**Directions for this task:**
Below are some records. Print exactly the lines between the one holding "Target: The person" and the one holding "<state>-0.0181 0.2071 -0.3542", inclusive, and nothing else.

[Dataset items]
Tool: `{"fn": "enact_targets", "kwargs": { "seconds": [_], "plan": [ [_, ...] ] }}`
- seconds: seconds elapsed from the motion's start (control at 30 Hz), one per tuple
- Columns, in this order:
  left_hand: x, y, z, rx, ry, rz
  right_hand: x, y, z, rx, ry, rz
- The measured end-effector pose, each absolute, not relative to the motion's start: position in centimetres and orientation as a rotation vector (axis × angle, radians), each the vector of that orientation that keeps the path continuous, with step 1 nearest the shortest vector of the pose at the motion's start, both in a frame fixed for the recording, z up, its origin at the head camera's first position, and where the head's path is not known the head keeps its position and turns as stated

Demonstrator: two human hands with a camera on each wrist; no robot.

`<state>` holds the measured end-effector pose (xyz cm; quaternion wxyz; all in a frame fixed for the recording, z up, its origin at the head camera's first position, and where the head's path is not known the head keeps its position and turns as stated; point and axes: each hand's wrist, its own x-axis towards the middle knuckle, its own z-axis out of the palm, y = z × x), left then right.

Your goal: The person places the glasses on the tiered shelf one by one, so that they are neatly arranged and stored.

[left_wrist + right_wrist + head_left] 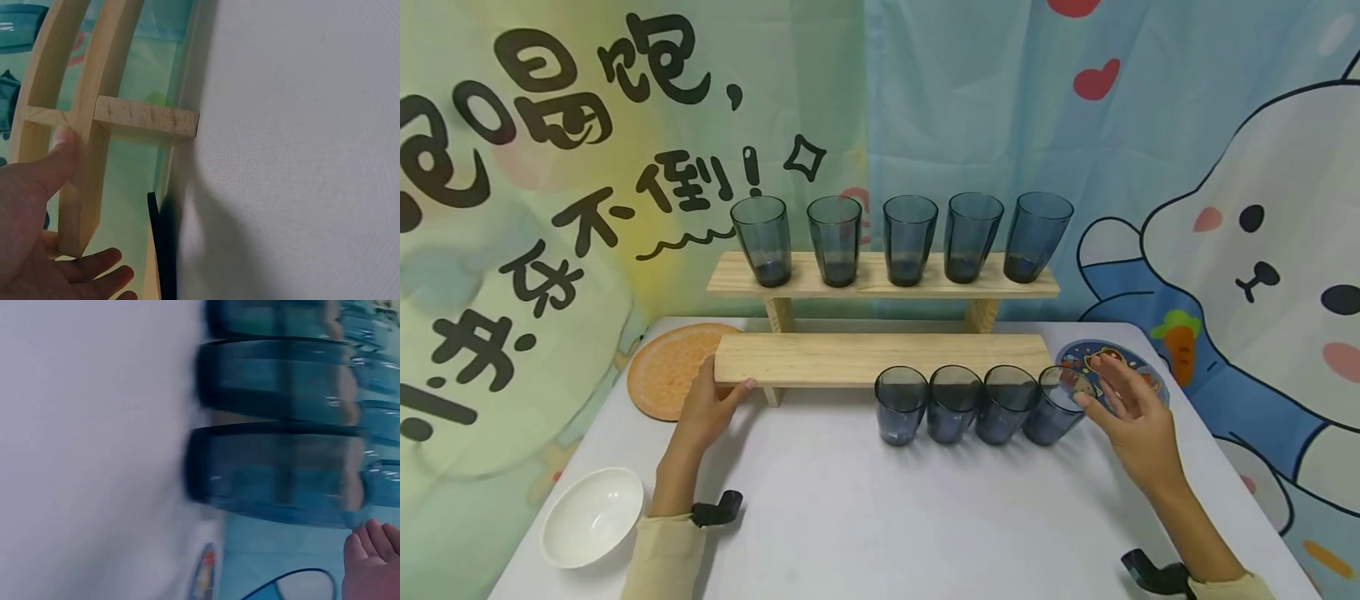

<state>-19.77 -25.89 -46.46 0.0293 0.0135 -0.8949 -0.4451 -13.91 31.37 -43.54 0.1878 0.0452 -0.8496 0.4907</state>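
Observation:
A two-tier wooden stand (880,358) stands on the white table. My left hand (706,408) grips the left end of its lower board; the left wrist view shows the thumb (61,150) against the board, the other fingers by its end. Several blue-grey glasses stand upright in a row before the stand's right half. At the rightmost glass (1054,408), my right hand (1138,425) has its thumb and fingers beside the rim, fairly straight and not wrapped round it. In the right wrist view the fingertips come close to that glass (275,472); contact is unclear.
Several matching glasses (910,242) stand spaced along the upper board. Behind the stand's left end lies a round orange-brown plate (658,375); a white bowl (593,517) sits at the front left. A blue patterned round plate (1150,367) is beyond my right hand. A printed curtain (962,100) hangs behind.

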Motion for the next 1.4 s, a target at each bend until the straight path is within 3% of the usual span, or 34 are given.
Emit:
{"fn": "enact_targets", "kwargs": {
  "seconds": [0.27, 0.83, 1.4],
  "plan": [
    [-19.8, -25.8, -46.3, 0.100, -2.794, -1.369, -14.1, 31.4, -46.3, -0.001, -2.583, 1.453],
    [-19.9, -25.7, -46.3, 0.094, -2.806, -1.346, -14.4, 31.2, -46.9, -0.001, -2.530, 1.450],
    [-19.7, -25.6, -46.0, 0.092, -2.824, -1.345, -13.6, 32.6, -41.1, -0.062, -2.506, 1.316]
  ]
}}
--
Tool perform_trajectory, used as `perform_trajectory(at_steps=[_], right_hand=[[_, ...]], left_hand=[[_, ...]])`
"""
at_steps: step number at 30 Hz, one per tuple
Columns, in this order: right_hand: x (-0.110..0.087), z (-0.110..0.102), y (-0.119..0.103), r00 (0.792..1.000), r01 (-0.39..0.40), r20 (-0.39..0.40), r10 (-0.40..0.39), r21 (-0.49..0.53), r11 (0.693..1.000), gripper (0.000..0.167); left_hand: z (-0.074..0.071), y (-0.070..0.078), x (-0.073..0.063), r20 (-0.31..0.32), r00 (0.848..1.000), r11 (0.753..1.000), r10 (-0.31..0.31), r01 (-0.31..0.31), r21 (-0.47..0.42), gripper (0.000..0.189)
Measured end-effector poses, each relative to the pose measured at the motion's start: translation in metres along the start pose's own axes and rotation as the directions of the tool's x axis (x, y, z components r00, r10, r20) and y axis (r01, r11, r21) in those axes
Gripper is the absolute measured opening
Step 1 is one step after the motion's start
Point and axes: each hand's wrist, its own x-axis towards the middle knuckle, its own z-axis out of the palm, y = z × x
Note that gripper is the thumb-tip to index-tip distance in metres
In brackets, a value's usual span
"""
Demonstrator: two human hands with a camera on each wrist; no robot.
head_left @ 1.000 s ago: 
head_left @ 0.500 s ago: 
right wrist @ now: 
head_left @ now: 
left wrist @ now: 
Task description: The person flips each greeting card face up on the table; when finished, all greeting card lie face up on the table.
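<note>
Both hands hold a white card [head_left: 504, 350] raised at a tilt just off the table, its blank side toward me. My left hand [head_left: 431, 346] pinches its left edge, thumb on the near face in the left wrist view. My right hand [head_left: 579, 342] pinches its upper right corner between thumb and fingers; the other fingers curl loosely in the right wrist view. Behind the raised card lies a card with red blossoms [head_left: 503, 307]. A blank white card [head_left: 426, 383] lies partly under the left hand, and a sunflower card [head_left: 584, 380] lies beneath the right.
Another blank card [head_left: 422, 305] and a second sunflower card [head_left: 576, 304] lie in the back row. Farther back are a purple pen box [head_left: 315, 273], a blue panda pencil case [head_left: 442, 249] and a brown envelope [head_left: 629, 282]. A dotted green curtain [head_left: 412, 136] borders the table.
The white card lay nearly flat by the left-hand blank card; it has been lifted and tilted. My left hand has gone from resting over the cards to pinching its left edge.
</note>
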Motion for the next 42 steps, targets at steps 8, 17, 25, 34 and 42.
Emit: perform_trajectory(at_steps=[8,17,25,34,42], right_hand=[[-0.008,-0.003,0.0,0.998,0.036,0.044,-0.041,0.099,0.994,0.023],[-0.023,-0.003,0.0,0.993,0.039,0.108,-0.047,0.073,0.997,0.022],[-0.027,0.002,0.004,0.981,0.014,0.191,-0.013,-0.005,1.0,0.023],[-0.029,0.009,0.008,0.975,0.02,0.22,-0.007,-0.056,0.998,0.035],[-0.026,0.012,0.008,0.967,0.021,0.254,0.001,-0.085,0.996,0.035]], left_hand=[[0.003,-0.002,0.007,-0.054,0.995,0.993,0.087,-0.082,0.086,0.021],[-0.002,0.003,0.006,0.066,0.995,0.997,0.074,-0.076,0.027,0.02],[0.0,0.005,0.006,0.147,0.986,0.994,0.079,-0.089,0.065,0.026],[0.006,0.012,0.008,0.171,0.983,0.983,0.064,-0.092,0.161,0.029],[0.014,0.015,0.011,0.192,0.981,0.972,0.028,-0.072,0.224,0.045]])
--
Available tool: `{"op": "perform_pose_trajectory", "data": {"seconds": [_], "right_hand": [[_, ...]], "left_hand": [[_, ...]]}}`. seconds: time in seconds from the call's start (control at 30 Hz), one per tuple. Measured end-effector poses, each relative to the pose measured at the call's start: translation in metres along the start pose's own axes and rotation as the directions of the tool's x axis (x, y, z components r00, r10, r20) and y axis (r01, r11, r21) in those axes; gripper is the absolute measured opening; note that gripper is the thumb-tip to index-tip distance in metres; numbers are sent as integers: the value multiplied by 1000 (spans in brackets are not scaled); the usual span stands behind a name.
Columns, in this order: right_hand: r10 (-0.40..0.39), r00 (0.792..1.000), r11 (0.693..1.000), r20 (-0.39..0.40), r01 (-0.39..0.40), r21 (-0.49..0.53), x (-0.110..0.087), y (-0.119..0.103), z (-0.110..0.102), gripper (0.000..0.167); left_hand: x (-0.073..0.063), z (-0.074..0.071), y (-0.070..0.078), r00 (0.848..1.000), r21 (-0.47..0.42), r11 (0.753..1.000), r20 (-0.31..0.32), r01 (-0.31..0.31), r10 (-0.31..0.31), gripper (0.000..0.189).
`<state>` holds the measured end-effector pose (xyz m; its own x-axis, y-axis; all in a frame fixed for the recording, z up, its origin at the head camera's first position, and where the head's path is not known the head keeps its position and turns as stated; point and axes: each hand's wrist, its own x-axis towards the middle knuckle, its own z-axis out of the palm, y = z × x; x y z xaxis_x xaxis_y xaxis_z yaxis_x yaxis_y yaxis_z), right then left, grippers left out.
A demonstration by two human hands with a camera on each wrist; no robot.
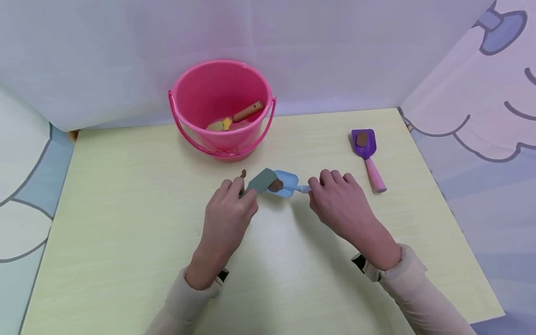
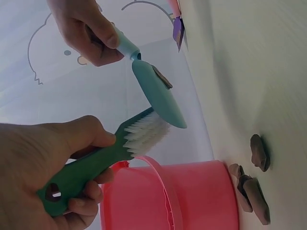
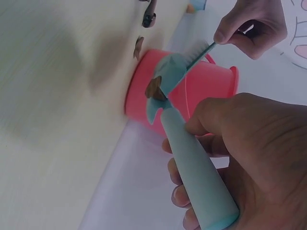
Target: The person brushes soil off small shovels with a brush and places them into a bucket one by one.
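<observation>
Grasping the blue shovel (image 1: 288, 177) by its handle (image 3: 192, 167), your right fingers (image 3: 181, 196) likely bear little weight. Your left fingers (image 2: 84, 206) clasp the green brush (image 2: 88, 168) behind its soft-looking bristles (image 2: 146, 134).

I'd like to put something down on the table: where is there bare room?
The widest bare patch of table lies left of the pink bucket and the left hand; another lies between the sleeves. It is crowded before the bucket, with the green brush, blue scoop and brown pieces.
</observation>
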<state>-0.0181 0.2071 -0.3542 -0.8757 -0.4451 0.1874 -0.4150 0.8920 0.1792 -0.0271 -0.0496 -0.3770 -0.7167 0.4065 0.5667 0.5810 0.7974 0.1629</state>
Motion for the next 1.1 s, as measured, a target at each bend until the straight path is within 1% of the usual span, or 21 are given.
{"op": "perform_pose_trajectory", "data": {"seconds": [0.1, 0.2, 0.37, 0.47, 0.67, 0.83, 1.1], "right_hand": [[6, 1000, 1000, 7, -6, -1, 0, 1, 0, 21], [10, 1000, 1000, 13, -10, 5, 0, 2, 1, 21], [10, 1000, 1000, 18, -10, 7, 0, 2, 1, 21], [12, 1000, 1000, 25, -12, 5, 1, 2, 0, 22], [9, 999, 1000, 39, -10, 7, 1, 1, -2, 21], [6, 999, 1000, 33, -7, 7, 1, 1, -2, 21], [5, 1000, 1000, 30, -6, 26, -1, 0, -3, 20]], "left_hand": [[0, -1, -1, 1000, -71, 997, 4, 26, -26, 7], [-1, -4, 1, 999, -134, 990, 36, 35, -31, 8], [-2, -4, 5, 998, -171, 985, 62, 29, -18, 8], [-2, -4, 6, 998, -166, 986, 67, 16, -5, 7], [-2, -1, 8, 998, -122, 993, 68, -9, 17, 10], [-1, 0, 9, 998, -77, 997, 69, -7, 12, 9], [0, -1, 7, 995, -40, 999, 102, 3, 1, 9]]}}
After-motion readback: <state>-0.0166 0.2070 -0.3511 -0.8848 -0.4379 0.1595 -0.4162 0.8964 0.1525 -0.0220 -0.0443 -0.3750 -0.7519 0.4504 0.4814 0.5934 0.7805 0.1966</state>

**Solved exercise:**
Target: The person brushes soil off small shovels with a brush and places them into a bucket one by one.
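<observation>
Grasping the blue shovel (image 1: 288, 177) by its handle (image 3: 192, 167), your right fingers (image 3: 181, 196) likely bear little weight. Your left fingers (image 2: 84, 206) clasp the green brush (image 2: 88, 168) behind its soft-looking bristles (image 2: 146, 134).

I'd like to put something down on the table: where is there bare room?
The widest bare patch of table lies left of the pink bucket and the left hand; another lies between the sleeves. It is crowded before the bucket, with the green brush, blue scoop and brown pieces.
</observation>
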<state>-0.0181 0.2071 -0.3542 -0.8757 -0.4451 0.1874 -0.4150 0.8920 0.1792 -0.0271 -0.0496 -0.3770 -0.7167 0.4065 0.5667 0.5810 0.7974 0.1629</state>

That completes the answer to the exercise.